11.18.22 by Matty McPherson

We love the face and all the nonverbal cues it displays for us, don’t we folks? I wager you can take on any face and in 3-5 seconds practically have read it for all its worth; maybe you’d even be ballsy enough to wager you know that face’s life story, its retirement plan, and how it would fair were New York to suddenly be swallowed whole. I couldn’t claim to do this with Jeff Tobias’ face though; there’s too much winking and nodding on the “rectanguloid grotesquery sleeve” and melting catatonic catharsis on the inner j-card to properly quantify into a direct thought. It “just what I [he] feel” so to speak.

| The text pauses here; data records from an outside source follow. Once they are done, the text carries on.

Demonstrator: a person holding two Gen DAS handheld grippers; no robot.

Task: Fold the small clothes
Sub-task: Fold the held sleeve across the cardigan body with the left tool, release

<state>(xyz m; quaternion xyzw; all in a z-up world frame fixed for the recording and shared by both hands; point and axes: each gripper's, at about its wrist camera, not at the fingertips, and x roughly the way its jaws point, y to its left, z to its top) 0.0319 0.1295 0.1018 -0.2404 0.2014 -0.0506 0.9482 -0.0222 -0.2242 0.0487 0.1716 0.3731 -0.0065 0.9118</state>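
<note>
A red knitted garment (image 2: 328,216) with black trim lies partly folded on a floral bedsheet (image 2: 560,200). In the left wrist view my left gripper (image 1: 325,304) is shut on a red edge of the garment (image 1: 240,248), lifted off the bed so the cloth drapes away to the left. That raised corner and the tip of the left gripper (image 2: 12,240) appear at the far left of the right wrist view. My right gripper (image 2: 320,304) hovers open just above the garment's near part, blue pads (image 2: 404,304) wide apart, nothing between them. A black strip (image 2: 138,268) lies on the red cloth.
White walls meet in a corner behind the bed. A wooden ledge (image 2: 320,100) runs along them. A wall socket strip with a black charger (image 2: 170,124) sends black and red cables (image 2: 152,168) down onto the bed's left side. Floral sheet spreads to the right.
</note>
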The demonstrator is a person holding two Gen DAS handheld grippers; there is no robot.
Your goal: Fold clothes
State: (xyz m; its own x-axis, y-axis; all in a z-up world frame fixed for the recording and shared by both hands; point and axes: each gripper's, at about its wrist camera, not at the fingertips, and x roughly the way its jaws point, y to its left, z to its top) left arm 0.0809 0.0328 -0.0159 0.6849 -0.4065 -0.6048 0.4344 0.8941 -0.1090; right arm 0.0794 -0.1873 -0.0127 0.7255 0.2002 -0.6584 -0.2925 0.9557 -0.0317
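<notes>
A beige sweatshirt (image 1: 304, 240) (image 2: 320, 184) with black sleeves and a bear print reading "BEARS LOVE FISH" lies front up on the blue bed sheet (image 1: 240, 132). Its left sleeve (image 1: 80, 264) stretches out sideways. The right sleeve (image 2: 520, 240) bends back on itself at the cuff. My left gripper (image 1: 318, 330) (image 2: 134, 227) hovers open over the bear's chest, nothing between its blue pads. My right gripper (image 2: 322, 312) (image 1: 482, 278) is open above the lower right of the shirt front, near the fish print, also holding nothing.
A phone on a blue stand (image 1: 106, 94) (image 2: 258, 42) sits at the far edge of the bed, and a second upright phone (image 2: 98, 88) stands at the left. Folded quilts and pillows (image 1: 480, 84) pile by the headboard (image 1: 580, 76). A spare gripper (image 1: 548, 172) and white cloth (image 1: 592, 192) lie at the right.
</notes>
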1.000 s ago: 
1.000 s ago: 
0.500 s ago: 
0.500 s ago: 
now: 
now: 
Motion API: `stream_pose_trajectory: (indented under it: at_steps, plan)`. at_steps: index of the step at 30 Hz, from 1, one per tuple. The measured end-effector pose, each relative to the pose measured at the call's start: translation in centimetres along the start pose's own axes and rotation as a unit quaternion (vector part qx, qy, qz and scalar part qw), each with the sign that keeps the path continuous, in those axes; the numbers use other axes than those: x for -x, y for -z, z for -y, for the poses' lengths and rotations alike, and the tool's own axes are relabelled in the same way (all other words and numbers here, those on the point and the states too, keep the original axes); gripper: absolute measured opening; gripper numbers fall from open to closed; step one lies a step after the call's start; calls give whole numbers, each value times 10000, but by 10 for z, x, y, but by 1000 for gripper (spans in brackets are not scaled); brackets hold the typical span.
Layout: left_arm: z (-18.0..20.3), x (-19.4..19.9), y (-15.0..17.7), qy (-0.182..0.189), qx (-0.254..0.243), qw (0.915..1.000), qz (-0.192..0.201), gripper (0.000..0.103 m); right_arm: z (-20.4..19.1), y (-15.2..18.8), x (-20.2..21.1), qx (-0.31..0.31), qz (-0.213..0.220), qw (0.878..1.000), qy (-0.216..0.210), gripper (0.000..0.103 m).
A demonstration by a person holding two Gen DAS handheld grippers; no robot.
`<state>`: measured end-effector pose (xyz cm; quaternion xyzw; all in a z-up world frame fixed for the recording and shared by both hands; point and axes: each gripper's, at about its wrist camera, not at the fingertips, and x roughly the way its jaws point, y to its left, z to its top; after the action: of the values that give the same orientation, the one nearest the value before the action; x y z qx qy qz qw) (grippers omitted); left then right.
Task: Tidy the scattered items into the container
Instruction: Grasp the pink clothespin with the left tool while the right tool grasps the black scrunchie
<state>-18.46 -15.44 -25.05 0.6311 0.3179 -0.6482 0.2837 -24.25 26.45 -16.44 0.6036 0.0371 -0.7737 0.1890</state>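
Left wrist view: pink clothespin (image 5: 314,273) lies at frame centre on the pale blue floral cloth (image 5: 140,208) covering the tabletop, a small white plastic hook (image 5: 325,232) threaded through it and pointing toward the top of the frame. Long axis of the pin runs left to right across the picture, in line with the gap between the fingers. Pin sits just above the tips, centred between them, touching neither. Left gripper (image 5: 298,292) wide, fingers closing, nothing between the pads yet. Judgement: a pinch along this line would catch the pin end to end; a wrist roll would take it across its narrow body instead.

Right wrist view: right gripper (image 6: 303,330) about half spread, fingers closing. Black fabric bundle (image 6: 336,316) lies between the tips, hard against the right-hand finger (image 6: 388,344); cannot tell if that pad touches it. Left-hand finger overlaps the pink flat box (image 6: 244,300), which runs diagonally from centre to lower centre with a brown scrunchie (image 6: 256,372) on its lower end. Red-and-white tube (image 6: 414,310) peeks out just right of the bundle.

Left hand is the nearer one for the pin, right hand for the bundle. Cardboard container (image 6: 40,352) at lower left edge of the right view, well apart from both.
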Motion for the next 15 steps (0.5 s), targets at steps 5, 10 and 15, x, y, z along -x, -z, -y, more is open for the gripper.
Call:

Tobias’ most recent cassette finds him at the center of two things: his burgeoning record label, Strategy of Tension and his sopranino saxophone solo in June of 2021. The former debuted proper at the start of the year with Tobias’ first proper solo endeavor, Recurring Dream, which documented in significant detail Tobias’ wry wit and maverick pop tendencies. The kind of pop that he’s long suggested but often shied away from in lieu of headier instrumental and socio-conscious endeavors with Sunwatchers and Modern Nature, just to name a few. Recorded in June 2021 (and mastered by Mr. Garden Portal himself, a nice nod to Tobias’ Athens, GA legacy and connections), Just What I Feel both keeps one foot in Tobias’ recent collaborative tapes with Shiroishi and Cooper, while finally giving him the space to make the 20-track, C29 experience of absolute “hey let’s make a most raucous noise that captures the modern spirit.” If it melts your face, well then that’s already going to plan.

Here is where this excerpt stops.